É primavera! E, como acontece nessas ocasiões, as grandes cidades se enchem de euforia, endeusando as raras oportunidades de virem uma árvore florida; e mais, despertar no público estudantil o amor, o gosto pelas plantas tão escassas nas casas sem jardins e ruas mal cuidadas via de regra.
Nessas oportunidades, as escolas se esmeram em programas voltados à natureza e, num misto de obrigação e prazer, se unem aos demais artistas (sim, porque os professores também o são) para atingir os objetivos  traçados no início do ano letivo.

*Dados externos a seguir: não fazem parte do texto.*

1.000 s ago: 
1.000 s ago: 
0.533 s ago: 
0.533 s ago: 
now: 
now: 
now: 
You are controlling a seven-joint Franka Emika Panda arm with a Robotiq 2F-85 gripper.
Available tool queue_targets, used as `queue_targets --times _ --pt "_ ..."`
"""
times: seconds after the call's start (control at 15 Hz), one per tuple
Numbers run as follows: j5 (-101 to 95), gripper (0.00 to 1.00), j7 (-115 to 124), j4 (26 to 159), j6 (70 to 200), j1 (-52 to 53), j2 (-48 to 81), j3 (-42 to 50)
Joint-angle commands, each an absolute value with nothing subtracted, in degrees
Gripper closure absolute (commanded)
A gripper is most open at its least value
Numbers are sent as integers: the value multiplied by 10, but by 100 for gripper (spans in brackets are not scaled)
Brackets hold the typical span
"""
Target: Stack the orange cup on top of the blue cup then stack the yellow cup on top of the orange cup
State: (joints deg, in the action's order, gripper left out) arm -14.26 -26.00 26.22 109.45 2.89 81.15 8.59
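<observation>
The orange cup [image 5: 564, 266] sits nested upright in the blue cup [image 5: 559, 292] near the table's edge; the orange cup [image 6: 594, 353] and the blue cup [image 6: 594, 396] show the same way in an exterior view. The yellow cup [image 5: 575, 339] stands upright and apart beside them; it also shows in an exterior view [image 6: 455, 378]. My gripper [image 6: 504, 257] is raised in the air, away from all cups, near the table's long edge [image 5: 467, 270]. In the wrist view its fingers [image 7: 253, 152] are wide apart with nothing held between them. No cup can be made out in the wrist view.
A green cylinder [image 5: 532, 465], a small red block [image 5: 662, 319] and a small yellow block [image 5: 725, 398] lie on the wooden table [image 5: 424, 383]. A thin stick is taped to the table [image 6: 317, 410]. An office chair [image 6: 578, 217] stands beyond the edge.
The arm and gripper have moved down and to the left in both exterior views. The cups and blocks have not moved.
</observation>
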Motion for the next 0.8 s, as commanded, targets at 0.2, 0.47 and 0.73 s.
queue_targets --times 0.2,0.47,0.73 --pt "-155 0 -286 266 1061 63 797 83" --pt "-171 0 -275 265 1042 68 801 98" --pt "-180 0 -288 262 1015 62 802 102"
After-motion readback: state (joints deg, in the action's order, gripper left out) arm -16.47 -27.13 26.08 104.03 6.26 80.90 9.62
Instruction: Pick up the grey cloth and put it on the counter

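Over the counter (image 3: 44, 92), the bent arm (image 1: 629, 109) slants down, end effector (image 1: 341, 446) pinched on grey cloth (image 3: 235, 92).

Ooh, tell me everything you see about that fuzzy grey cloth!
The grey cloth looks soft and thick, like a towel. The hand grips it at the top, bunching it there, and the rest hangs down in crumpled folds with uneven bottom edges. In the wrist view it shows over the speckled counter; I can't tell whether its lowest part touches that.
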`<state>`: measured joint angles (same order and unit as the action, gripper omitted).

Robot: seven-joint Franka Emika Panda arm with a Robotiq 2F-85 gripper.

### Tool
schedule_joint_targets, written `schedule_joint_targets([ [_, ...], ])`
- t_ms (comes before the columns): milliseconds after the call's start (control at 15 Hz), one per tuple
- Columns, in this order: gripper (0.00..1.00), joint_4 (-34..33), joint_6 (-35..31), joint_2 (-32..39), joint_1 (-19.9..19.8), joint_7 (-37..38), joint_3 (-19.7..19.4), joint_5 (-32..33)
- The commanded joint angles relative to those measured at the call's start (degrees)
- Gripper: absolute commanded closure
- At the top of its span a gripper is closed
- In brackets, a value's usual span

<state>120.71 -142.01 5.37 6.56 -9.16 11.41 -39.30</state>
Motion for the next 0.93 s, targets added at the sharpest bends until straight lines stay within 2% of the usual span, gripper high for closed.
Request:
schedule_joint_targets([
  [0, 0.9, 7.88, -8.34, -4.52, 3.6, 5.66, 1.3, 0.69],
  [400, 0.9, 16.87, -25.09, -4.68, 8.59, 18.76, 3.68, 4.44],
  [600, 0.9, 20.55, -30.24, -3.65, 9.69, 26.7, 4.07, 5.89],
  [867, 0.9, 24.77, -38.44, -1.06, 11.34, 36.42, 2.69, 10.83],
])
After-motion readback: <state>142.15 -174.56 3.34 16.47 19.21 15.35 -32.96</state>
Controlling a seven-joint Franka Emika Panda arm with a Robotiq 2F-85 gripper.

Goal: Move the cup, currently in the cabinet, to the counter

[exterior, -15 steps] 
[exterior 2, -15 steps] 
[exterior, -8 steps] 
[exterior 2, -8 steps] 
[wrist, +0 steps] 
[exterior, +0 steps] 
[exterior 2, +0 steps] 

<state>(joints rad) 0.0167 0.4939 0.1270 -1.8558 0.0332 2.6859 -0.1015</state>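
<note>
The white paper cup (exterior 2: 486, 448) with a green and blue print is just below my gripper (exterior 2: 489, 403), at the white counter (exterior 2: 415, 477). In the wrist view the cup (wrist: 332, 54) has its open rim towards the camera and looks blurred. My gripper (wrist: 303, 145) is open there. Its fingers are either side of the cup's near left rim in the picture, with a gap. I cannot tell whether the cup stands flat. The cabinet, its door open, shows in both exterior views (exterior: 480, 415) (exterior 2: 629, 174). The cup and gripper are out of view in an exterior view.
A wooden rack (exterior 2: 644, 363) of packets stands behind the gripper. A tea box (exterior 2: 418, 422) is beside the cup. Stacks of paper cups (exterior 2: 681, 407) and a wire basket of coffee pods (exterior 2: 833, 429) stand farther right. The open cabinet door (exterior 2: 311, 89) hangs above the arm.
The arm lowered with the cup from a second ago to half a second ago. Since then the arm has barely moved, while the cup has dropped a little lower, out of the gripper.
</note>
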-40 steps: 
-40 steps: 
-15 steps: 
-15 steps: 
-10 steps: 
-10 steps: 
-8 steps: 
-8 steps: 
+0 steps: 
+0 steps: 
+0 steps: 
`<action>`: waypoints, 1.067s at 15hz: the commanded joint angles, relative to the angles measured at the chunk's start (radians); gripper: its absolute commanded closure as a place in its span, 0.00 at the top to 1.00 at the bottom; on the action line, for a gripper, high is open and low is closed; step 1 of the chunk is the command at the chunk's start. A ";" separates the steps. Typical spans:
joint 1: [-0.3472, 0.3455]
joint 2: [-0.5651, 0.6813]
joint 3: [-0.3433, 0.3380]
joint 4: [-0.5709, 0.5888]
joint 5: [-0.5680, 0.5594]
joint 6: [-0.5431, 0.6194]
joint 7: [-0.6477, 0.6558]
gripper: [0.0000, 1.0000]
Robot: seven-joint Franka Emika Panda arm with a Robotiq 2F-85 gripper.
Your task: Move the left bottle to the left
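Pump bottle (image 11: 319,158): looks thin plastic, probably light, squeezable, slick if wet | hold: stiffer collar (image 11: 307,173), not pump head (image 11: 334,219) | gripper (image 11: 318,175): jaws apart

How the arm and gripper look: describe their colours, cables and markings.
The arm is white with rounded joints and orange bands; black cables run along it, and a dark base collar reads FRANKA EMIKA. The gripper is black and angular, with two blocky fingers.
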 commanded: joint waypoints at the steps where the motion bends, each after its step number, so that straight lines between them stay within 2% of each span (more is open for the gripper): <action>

Bem... Voltemos a falar de mim. Eu e minhas companheiras iniciamos nossa trajetória com destino incerto e, pelo que estou podendo perceber, não muito promissor.
Apertadas e quase sem ar num envoltório de plástico. somos entregues, selando nosso destino. Mãos pequeninas e meladas nos apertam ainda mais. Umas são atiradas ao longe e pisoteadas, outras nos bolsos cheios ou sacolas abarrotadas de bugigangas se ajeitam como podem.
Eu tive mais sorte. Fui acariciada e imediatamente solta das amarras que me tiravam o ar. Na bolsa organizada, senti a leve fragrância daquele perfume que marcaria minha existência. Ele me indicava a aproximação da minha protetora. Sim, porque todos sabem que temos protetores, anjos guardiões e outras divindades que nos acompanham e auxiliam durante toda vida. Acho que os protetores das plantas se chamam duendes. Seja o que for, eu percebi que seria protegida e me senti segura.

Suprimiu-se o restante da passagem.